Intel CEO Paul Otellini took to the stage Wednesday at the Consumer Electronics Show to introduce the company’s newest microprocessor, the 2nd generation Intel Core processor line, previously codenamed Sandy Bridge


One of the things that is very visible in this new product is that we’ve shifted to processor based graphics. That is that we’ve integrated onto the microporessor die for the first time ever in mainstream computing the graphics and media engines that are so important to modern computing. And the reason we call this processor based graphics is that it takes advantage of a lot of the features of the microprocessor in terms of power management schemes and sharing the caches but more importantly and perhaps most importantly we take advantage of the world’s most advanced silicon technology 32 nanometers. 

And in fact the graphics chip shipping on Sandy Bridge is the first graphics and media engine in the history.  What does this give us?
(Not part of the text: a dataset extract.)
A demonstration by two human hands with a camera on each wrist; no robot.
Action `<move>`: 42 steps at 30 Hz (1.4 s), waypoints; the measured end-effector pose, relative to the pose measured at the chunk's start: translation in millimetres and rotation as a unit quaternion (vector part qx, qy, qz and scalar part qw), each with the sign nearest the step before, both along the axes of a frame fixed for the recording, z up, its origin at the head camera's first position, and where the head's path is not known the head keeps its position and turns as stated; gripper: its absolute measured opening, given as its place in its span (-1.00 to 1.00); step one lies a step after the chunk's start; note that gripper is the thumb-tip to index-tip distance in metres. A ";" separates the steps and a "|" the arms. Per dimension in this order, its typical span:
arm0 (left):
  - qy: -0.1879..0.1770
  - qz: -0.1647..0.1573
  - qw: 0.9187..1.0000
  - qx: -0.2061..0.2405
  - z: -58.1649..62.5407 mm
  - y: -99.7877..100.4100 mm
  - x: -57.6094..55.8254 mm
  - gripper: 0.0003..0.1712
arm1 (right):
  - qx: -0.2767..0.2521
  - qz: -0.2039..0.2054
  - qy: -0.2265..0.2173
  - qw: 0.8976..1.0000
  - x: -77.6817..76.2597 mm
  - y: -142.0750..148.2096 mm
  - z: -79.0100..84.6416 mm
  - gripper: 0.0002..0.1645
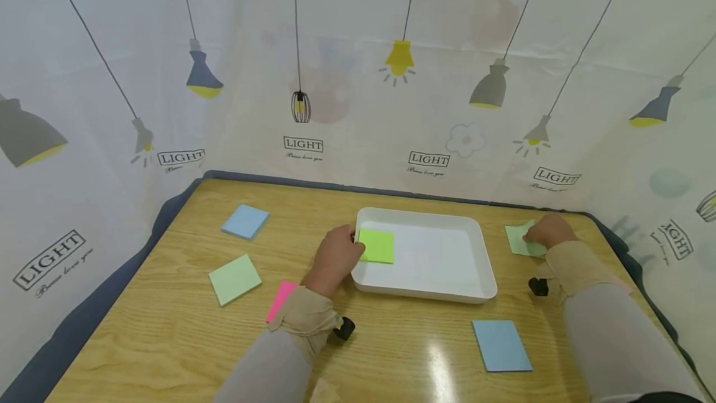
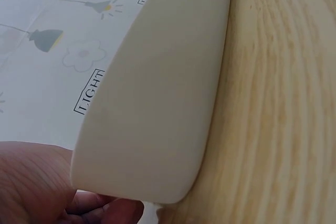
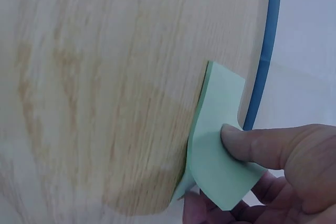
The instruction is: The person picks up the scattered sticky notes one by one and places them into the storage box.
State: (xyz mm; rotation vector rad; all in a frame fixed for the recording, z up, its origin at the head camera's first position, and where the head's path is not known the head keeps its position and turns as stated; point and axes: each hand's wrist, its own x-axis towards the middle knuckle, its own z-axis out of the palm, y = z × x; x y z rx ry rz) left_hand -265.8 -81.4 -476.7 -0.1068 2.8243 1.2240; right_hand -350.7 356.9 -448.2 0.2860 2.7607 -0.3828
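Green pad [image 3: 216, 150] was bent at the worktop [image 1: 403, 347], right of the tray [image 1: 433, 254]; I had the right hand [image 1: 550, 232] pinching it, thumb above, fingers beneath, likely because flat pads offer only edges. The left hand [image 1: 334, 260] gripped the tray's left rim, presumably steadying it.

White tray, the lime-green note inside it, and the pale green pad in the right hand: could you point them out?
White tray [image 1: 439, 257]: head view, bare inside floor.
Lime-green note [image 1: 377, 246]: head view, middle of its face.
Pale green pad [image 3: 212, 124]: right wrist view, bent upper face.
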 end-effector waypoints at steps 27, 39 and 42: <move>-0.009 0.003 1.000 -0.002 2.5 1.5 1.2 -0.63 | -0.084 0.015 0.088 0.992 7.6 -17.2 5.4 -0.32; -0.008 -0.005 1.000 -0.014 3.8 0.4 1.6 -0.64 | -0.081 0.064 0.140 0.985 14.5 -19.9 19.3 -0.33; -0.008 -0.005 1.000 -0.008 5.0 0.4 2.2 -0.63 | -0.084 0.084 0.165 0.979 15.8 -26.3 29.7 -0.41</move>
So what? Well integrating this architecture gives us the ability to do things that discrete units can’t do. I mentioned power management at a very fine grain level a minute ago, but we can also do transcoding. Who cares about transcoding? That means simply that you can move video from one format to another in a very seamless and effortless fashion.

Depending on processing power, transcoding could take a lot of time, but Intel was eager to show off how quick it would be using the new chips.
In a nutshell lets take a file from our  and transfer it to a format we can put in our iphone. You can see how fast it can go, look at the green bar. And you can see the other one. It goes at 345 frames per second this can do hardly half one at 36 frames per second. This is already done in 17 seconds this one is already working.
In another demo, the new Sandy Bridge chip was pitted against its predecessors in a 3d rendering task.

Intel said that the new integrated chips will be able to outperform 40-50% of discrete graphics cards on the market and used World of Warcraft to demonstrate the scenario.

PC giant HP said that the new Intel processors are significantly faster in applications, delivering a 40 percent performance improvement compared to the older Intel Core 2 Duo chips released in 2009. Graphics performance improved 70% and there was a 50% boost in energy efficiency.

The next generation of Intel chips, called Ivy Bridge, will be manufactured with Intel's 22nm technology.